In filling out his IT survey questionnaire, Doug Torre, vice president and chief technology officer of North Shore-Long Island Jewish Health System, Great Neck, N.Y., indicated that all four HIPAA provisions would have a negative impact on operations at his organization, but Torre says his objections were “at kind of the global level.”
The ban on selling patient data, for example, “would not cause my health system a problem at all,” he says.
“There are absolutely good reasons for a lot of this,” Torre says, adding, “The reason I came out on a side, they all have potential to add complexity and overhead. That’s the challenge that all of us in the technology sector have to manage, all that complexity.”

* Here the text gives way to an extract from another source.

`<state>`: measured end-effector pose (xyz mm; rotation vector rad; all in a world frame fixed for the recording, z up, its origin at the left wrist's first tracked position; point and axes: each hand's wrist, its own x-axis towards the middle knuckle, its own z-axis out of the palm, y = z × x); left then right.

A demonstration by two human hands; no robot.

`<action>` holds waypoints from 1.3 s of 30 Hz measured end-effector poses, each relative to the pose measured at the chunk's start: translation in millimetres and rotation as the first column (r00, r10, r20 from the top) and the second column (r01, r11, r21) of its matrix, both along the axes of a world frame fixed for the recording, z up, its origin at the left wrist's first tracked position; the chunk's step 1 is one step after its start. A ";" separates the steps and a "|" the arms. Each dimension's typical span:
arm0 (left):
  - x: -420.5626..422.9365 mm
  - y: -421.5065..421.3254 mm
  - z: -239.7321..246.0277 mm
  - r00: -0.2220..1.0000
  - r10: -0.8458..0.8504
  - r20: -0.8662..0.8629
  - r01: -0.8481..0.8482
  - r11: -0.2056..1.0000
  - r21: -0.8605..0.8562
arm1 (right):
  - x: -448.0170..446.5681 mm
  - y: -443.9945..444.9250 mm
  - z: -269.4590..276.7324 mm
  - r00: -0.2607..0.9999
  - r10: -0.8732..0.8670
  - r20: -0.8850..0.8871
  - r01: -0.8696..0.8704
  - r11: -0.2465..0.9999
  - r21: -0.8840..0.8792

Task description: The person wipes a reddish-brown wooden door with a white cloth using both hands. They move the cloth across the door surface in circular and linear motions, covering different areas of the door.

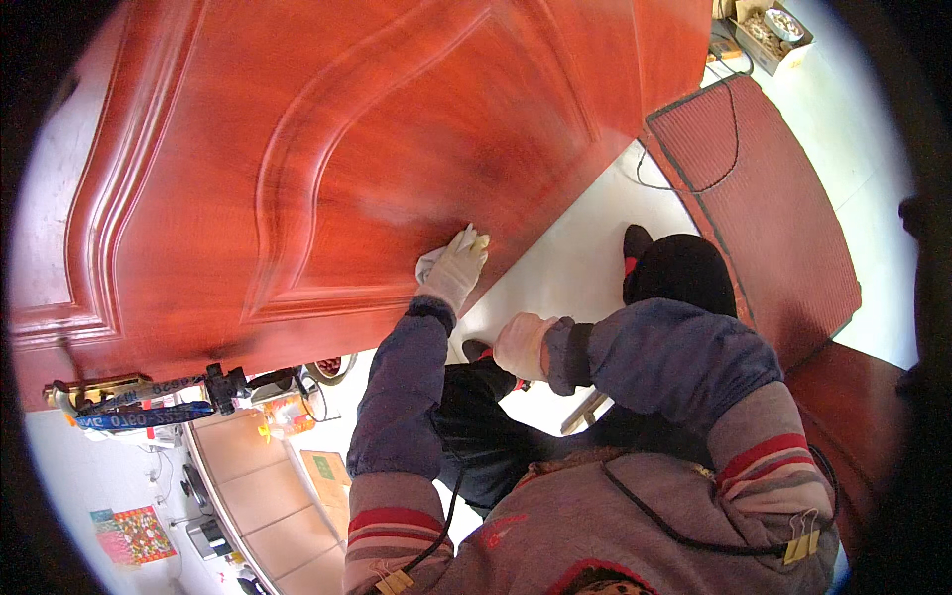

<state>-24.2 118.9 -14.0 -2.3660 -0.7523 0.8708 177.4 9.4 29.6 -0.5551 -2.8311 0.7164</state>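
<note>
A glossy red-brown wooden door (416,149) with raised curved moulding fills the upper left of the head view. My left hand (455,269), in a pale glove, presses a folded white cloth (428,265) against the door's lower panel, near its edge. A hazy, lighter patch shows on the panel just above that hand. My right hand (523,346), also gloved, is curled near my knees, away from the door; whether it holds anything is hidden. Dark blue sleeve covers reach over both forearms.
At the door's left edge, lanyards hang from a metal handle (97,390). A ribbed red mat (773,201) with a black cable lies on the right. Beyond it stands an open cardboard box (773,37). A tiled counter (260,491) curves at lower left.
</note>
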 end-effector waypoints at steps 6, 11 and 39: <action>-38.0 -28.3 -15.2 0.999 0.036 -0.025 -0.038 0.996 -0.085 | 0.9 -8.4 6.6 0.995 -0.096 0.014 0.095 0.993 0.063; -22.8 -28.3 -26.6 0.994 -0.005 -0.113 0.004 1.000 -0.011 | -0.1 -11.5 4.4 0.995 -0.055 0.087 0.052 0.998 0.034; -141.9 -103.4 -120.1 -0.012 0.720 0.693 -0.724 0.472 -0.503 | -7.8 -5.2 6.6 0.995 0.005 0.101 -0.018 0.992 0.126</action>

Dr. Neil Kudler, vice president and chief medical information officer at Baystate Health, Springfield, Mass., says he has switched his consent management preference. On the survey, Kudler, an HIV treatment specialist, chose granular consent when he filled out the survey, which was sent out in November.
“At the time, I think I was putting myself in the position of the patient, who might want to have those control levers,” Kudler says. But in the months since, having worked on linking Baystate to a HIE, he says he “can’t really support” that position and now favors opt-in.
“Our heads have been spinning over this,” Kudler says. “We’re trying to abide by the regulations and do what’s best for our patients.”